The BEST episodes directed by Dominic Best

#1 - What Makes a Great Tenor?
BBC Documentaries - Season 2010 - Episode 51
The great tenor Rolando Villazon takes us inside the world of the sexiest and most risky of all operatic voices. It's a journey which includes some of the great names of the past, such as Caruso and Lanza, and some of the brightest stars performing today, like Domingo, Alagna and Florez. We hear how they tackle their most famous roles and what the risks and rewards are.

#2 - The Genius of Verdi with Rolando Villazón
BBC Documentaries - Season 2013 - Episode 89
Superstar opera tenor Rolando Villazón reveals an insider's view on performing music by one of the greatest opera composers, Giuseppe Verdi, who celebrates his bicentenary in 2013. By looking at some of Verdi's most well-known works including the operas Macbeth, Rigoletto, La Traviata, as well as his Requiem, Villazón shares his unique and passionate insight on Verdi's consummate skill - how he constructed dramatic episodes of searing reality, as well as the historical context in which the operas are set. Along with interviews with some of the world's leading Verdi singers, conductors and theatre directors, Villazón tells us why he thinks Verdi is a genius.

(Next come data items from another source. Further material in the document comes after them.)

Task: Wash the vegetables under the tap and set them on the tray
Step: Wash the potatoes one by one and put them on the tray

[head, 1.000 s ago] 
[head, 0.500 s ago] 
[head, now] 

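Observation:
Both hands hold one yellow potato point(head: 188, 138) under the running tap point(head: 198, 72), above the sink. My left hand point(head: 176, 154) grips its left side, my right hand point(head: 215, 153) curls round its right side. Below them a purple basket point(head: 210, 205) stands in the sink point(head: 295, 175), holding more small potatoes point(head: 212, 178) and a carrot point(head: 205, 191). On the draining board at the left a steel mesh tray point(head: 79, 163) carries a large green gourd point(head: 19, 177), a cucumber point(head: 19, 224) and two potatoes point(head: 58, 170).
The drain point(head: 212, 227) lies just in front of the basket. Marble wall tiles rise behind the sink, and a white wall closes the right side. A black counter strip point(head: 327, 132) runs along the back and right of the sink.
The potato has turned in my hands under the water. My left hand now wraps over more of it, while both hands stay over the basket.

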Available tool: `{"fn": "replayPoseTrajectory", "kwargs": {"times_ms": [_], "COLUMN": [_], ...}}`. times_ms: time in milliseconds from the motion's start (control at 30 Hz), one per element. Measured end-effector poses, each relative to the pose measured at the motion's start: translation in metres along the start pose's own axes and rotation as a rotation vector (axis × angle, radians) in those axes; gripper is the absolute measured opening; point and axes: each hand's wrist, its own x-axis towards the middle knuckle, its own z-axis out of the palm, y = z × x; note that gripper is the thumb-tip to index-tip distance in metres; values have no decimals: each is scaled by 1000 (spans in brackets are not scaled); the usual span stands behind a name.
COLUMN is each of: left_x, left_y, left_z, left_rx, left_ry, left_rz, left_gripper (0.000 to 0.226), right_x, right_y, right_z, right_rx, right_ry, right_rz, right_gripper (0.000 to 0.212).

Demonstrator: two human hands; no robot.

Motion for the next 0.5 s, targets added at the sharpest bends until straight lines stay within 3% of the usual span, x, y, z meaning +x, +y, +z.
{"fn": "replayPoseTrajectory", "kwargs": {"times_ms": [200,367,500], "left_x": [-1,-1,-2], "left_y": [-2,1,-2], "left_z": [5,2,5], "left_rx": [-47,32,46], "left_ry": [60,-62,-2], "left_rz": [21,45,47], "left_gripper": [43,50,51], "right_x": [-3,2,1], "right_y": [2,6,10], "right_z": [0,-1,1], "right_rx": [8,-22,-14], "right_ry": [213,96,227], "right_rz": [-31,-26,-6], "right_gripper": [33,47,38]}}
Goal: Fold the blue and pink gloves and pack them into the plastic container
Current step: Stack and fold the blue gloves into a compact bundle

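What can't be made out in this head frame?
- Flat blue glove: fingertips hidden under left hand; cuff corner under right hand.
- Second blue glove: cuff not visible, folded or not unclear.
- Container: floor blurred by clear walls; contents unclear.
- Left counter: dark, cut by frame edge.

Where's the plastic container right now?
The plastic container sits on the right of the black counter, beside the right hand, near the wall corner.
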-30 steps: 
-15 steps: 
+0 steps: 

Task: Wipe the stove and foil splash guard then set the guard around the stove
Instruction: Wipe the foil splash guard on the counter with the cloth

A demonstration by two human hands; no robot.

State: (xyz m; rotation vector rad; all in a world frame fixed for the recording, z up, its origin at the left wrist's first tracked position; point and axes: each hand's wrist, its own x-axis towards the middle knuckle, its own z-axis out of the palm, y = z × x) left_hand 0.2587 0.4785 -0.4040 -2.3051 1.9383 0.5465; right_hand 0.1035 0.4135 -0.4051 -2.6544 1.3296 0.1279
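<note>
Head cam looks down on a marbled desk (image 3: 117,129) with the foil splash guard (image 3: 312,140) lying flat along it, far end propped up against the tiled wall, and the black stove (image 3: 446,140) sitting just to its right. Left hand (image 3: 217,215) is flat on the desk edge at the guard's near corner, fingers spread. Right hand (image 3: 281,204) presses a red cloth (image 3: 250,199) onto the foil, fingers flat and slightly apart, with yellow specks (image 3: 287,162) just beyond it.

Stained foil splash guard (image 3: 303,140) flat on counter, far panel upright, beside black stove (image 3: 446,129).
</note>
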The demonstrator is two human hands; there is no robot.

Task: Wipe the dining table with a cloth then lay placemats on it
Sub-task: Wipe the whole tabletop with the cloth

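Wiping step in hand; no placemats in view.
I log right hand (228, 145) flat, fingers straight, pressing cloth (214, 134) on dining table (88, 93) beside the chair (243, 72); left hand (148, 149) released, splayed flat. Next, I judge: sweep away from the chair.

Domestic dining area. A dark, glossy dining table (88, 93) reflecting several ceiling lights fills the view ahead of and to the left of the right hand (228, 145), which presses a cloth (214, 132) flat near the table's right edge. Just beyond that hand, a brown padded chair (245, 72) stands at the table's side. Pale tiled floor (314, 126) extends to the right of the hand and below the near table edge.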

#3 - Pappano's Essential Tosca
BBC Documentaries - Season 2011 - Episode 272
Antonio Pappano takes an in-depth look at one of the most famous and dramatic of all operas - Puccini's Tosca. This documentary goes behind the scenes of the recent production of Tosca by the Royal Opera House conducted by Pappano and starring some of the hottest names on the opera stage today - Angela Gheorghiu, Bryn Terfel and Jonas Kaufmann. Pappano examines the drama and musical language of Tosca and explores Puccini's creative genius in producing one of the greatest of theatrical experiences.
#4 - Giselle: Belle of the Ballet
BBC Documentaries - Season 2017 - Episode 82
Tamara Rojo, dancer and artistic director of English National Ballet, explores Giselle - the first great Romantic ballet, and a defining role for any ballerina. Through two radically contrasting 2016 productions - a traditional 19th-century recreation, and a gritty reimagining of the work by celebrated Anglo-Bangladeshi choreographer Akram Khan - Rojo examines the cultural and social background to the ballet's genesis in 1840s Paris, and the spiritual themes that have fuelled its success over the last 175 years. Giselle is the story of a young peasant girl who personifies all that is good in life, and ultimately forgives the aristocrat who has seduced and betrayed her. With Giselle, the look and emotional heart of ballet was transformed forever, from mime-based storytelling to a fusion of emotion, music and movement, formulating a tradition that has inspired audiences, dancers and choreographers ever since.

#5 - Pappano's Greatest Arias
BBC Documentaries - Season 2019 - Episode 30
Nothing pulls harder at the heartstrings than an opera aria – that key moment when the action stops and the character draws us right in to the heart of the drama, revealing his or her innermost feelings and thoughts. These are chances for the singers to really show off, to wow an audience with some of the most famous music in opera. In this film, charismatic conductor and music director of the Royal Opera House, Antonio Pappano, shares his personal selection of some of opera’s greatest arias. Pappano’s choices stretch across the full 400-year operatic canvas and feature some of the most ravishing and famous arias in the repertoire - from show-stopping Baroque to heart-stopping Mozart, the full-blooded Romantics to blood-curdling Verismo via Bel Canto pyrotechnics and new 20th-century techniques. Along the way he identifies the various functions that arias perform in opera – from entrance arias, soliloquies and arias born of crisis to breathless declarations of undying love. Combining hands-on workshops featuring today’s international stars - such as Joyce DiDonato, Lucy Crowe, Bryan Hymel and Lawrence Brownlee - along with glorious archive of operatic legends including Placido Domingo, Gundula Janowitz and Piero Cappuccilli, Pappano shines a fresh new light on the precise characteristics – vocal, musical, psychological and dramatic – that transform these great theatrical moments into timeless masterpieces.